▶ [ASSIGNED TASK]
The word "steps" marks the lines to find; copy every such line from the data below.

▶ [PROVIDED MATERIAL]
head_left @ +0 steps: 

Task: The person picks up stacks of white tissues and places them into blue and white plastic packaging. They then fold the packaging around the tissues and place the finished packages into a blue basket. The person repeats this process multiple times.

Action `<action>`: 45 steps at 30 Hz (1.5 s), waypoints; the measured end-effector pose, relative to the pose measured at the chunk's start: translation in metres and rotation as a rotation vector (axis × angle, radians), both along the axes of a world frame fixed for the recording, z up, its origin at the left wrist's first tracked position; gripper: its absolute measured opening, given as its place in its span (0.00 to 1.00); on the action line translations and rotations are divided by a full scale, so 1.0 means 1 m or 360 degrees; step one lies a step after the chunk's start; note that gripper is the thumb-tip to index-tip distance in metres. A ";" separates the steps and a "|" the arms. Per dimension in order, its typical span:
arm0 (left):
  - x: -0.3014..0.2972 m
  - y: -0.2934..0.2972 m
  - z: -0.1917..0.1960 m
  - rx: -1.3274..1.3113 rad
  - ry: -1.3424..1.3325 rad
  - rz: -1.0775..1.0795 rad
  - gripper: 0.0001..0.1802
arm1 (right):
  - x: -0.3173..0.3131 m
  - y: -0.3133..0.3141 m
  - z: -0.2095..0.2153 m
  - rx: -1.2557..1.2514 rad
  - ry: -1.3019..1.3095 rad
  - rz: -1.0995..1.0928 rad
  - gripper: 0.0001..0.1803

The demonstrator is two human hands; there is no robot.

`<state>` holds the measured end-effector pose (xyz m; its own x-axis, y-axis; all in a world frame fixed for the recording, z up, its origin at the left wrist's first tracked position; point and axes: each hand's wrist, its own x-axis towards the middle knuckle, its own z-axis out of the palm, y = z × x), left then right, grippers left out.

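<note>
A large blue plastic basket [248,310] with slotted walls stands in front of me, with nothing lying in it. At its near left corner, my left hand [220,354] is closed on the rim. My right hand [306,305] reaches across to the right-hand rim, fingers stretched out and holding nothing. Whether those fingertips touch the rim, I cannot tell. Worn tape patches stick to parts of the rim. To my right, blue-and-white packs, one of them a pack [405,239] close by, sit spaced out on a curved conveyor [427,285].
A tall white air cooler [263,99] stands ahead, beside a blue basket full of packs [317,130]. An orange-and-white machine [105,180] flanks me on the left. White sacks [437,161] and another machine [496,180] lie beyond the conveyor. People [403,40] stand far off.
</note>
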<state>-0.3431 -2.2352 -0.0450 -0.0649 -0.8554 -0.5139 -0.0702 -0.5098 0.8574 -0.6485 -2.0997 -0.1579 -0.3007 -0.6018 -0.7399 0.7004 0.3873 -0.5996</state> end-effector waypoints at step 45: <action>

▶ [ANSWER SECTION]
head_left @ +0 steps: 
Action `<action>`: 45 steps at 30 Hz (1.5 s), waypoints; the measured end-effector pose, relative to the pose measured at the chunk's start: translation in metres and rotation as a rotation vector (axis × angle, radians), both along the axes of a world frame fixed for the recording, z up, its origin at the left wrist's first tracked position; gripper: its absolute measured opening, given as its place in its span (0.00 to 1.00); on the action line translations and rotations are divided by a full scale, so 1.0 means 1 m or 360 degrees; step one lies a step after the chunk's start; note that gripper is the thumb-tip to index-tip distance in metres. A ";" separates the steps and a "|" the arms. Per dimension in order, its typical span:

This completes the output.